We were somewhere around Black River Falls on the edge of the tundra when the Red Bull cocktails began to take hold. I remember saying something like "I feel a bit lightheaded; maybe you should drive...." And suddenly the car lost nearly all control on the icy frontage road.   In one direction was  what looked like an immense misshapen dog, rapidly swapping places with a monstrous rat as the car spun wildly in the packed snow toward a row of gas pumps.  And a voice was screaming "Holy Jesus! What are these goddam giant fluorescent animals?"

Then it was quiet again, and the rest of the people in the gas station were watching us warily as they climbed out of the snowbanks they had dived into. My attorney had taken his shirt off and was pouring bourbon on his chest, to facilitate the tanning process. "You freak." I said, "it's two degrees out."

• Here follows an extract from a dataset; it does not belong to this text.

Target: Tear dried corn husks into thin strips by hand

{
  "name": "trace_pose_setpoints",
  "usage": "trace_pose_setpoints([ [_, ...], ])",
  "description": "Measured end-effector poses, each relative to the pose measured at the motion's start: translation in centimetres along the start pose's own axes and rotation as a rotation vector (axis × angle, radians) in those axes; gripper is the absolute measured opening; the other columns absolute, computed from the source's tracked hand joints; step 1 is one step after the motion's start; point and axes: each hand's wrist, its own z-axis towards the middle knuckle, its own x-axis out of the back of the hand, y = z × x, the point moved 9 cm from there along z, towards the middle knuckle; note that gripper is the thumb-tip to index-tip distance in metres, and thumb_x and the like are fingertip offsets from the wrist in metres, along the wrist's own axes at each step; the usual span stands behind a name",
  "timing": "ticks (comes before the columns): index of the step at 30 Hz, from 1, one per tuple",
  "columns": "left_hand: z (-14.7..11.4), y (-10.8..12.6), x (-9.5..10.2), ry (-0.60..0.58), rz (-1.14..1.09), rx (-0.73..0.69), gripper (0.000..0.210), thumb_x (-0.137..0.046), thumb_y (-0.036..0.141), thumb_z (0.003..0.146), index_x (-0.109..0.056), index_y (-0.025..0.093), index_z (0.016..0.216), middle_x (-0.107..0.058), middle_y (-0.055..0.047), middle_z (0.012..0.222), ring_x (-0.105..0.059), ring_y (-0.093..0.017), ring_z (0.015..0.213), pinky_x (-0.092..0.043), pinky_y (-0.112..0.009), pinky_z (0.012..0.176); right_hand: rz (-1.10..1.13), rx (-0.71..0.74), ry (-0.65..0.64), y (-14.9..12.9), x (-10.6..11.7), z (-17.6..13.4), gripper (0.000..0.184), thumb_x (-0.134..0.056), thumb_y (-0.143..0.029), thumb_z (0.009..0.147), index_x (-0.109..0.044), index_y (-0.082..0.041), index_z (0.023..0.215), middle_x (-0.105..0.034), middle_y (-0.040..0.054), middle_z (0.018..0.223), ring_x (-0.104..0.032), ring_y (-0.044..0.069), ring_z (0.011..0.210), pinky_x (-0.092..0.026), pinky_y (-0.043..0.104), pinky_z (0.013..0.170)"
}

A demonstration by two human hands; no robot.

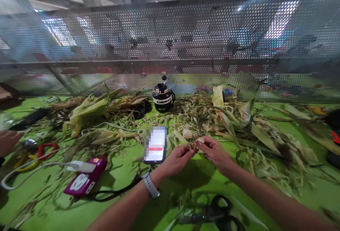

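Observation:
Both hands meet above the green tabletop (186, 185), fingertips almost touching. Pinched between the fingers of my left hand (178, 158) and my right hand (214, 152) is a pale piece of corn husk (200, 140), mostly covered by the fingertips. My left wrist wears a watch with a light band (151, 185). Just beyond the fingers lie a pale husk strip (181, 137) and a small crumpled beige lump (187, 134). A lit smartphone (158, 142) rests to the left of my left hand. Black-handled scissors (209, 216) lie nearer to me, below the hands.
Dried husk heaps (255, 132) spread to the right, with more husks (92, 112) at left. A black bottle (162, 100) stands before a perforated metal screen (170, 54). At left are a purple power strip (86, 178), cables, red-handled tool (47, 151) and another person's hand (9, 142).

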Motion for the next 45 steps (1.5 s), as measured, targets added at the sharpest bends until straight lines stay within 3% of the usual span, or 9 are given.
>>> trace_pose_setpoints([
  [6, 0.0, -0.4, 0.0, 0.024, 0.144, 0.004, 0.042, -0.043, 0.052, 0.084, -0.056, 0.014, 0.075, -0.041, 0.003, 0.064, -0.036, -0.01, 0.062, -0.034, -0.023, 0.059, 0.008, 0.053, 0.071, -0.3, 0.0, -0.7, 0.043, -0.058, -0.06, 0.072, -0.044, -0.02, 0.068, -0.034, -0.0088, 0.053, -0.025, 0.005, 0.04, -0.019, 0.019, 0.036],
  [11, -0.3, 0.1, 0.3, 0.085, 0.167, -0.006, 0.037, -0.044, 0.048, 0.085, -0.054, 0.015, 0.073, -0.038, 0.004, 0.063, -0.034, -0.01, 0.061, -0.031, -0.022, 0.056, 0.019, 0.08, 0.181, 0.1, 0.7, -0.9, 0.035, -0.056, -0.053, 0.078, -0.043, -0.021, 0.073, -0.035, -0.0085, 0.056, -0.031, 0.006, 0.042, -0.025, 0.018, 0.038],
  [17, -0.4, -0.6, 0.7, 0.173, 0.151, 0.033, 0.043, -0.043, 0.054, 0.083, -0.05, 0.016, 0.067, -0.035, 0.004, 0.061, -0.032, -0.011, 0.06, -0.03, -0.023, 0.055, -0.032, -0.003, 0.1, 0.6, 0.5, 0.0, 0.039, -0.056, -0.059, 0.073, -0.043, -0.022, 0.071, -0.036, -0.0085, 0.054, -0.028, 0.006, 0.039, -0.023, 0.02, 0.035],
  [24, -0.3, -1.1, -0.4, 0.058, 0.085, 0.055, 0.045, -0.044, 0.056, 0.082, -0.052, 0.014, 0.067, -0.035, 0.004, 0.06, -0.03, -0.009, 0.057, -0.026, -0.022, 0.052, -0.302, 0.237, 0.107, -1.5, 0.7, -0.6, 0.035, -0.05, -0.049, 0.083, -0.048, -0.02, 0.064, -0.046, -0.0016, 0.064, -0.045, 0.014, 0.064, -0.039, 0.026, 0.061],
  [31, -0.6, -0.7, -1.0, -0.018, 0.102, 0.106, 0.051, -0.047, 0.064, 0.076, -0.043, 0.016, 0.059, -0.03, 0.006, 0.054, -0.025, -0.007, 0.051, -0.02, -0.023, 0.048, -0.24, 0.15, 0.138, -0.8, 1.1, -0.4, 0.034, -0.05, -0.046, 0.081, -0.044, -0.02, 0.06, -0.043, -0.0025, 0.059, -0.043, 0.014, 0.059, -0.038, 0.027, 0.058],
  [34, -0.8, -1.1, -1.4, -0.045, 0.102, 0.161, 0.053, -0.046, 0.068, 0.073, -0.043, 0.016, 0.06, -0.029, 0.006, 0.055, -0.024, -0.007, 0.051, -0.018, -0.024, 0.046, -0.191, 0.163, 0.07, -1.9, 1.5, -0.1, 0.023, -0.055, -0.043, 0.076, -0.056, -0.02, 0.077, -0.057, 0.0023, 0.073, -0.053, 0.019, 0.072, -0.043, 0.031, 0.068],
  [37, -0.9, -1.9, -1.8, -0.059, 0.087, 0.207, 0.056, -0.046, 0.07, 0.071, -0.049, 0.015, 0.063, -0.032, 0.006, 0.054, -0.026, -0.007, 0.05, -0.018, -0.024, 0.046, -0.236, 0.21, -0.052, -3.1, 0.7, -0.4, 0.035, -0.06, -0.042, 0.073, -0.061, -0.021, 0.102, -0.062, 0.0092, 0.105, -0.054, 0.026, 0.1, -0.041, 0.04, 0.088],
  [42, -0.8, -1.2, -2.2, -0.076, 0.035, 0.113, 0.056, -0.047, 0.068, 0.073, -0.054, 0.013, 0.067, -0.043, 0.002, 0.06, -0.035, -0.009, 0.057, -0.026, -0.023, 0.053, -0.346, 0.248, -0.154, -3.3, -1.3, -1.0, 0.03, -0.064, -0.047, 0.072, -0.067, -0.019, 0.081, -0.063, 0.0111, 0.101, -0.055, 0.027, 0.1, -0.038, 0.043, 0.092],
  [45, -1.0, -0.3, -2.5, -0.103, 0.036, 0.096, 0.053, -0.049, 0.066, 0.074, -0.053, 0.013, 0.064, -0.039, 0.004, 0.059, -0.032, -0.009, 0.056, -0.024, -0.023, 0.052, -0.304, 0.269, -0.096, -3.5, -1.4, -0.9, 0.034, -0.061, -0.052, 0.074, -0.063, -0.018, 0.068, -0.062, 0.0083, 0.086, -0.057, 0.023, 0.087, -0.042, 0.038, 0.084],
])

"What the hell are you yelling about?" he muttered, glaring  up at the weak winter sun. "Never mind," I said. "It's your turn to drive." I ran his card through the pump; no point in alerting anyone to my whereabouts, I thought.   Not yet.  Also no point mentioning that orange moose. The poor bastard will see it soon enough.  I just hoped he would overlook the giant rat;  that was the stuff of nightmares.

Energy drink cocktails are for the truly deranged.  The alcohol shuts down all your higher cognition, most of your fine motor functions, and your color receptors; meanwhile the hopped up sugar water drives your body into high gear, making you into jittery marionette with poor impulse control and a destructive sense of humor.  Not to mention an absurdly high tolerance for mind-altering substances and weird behavior.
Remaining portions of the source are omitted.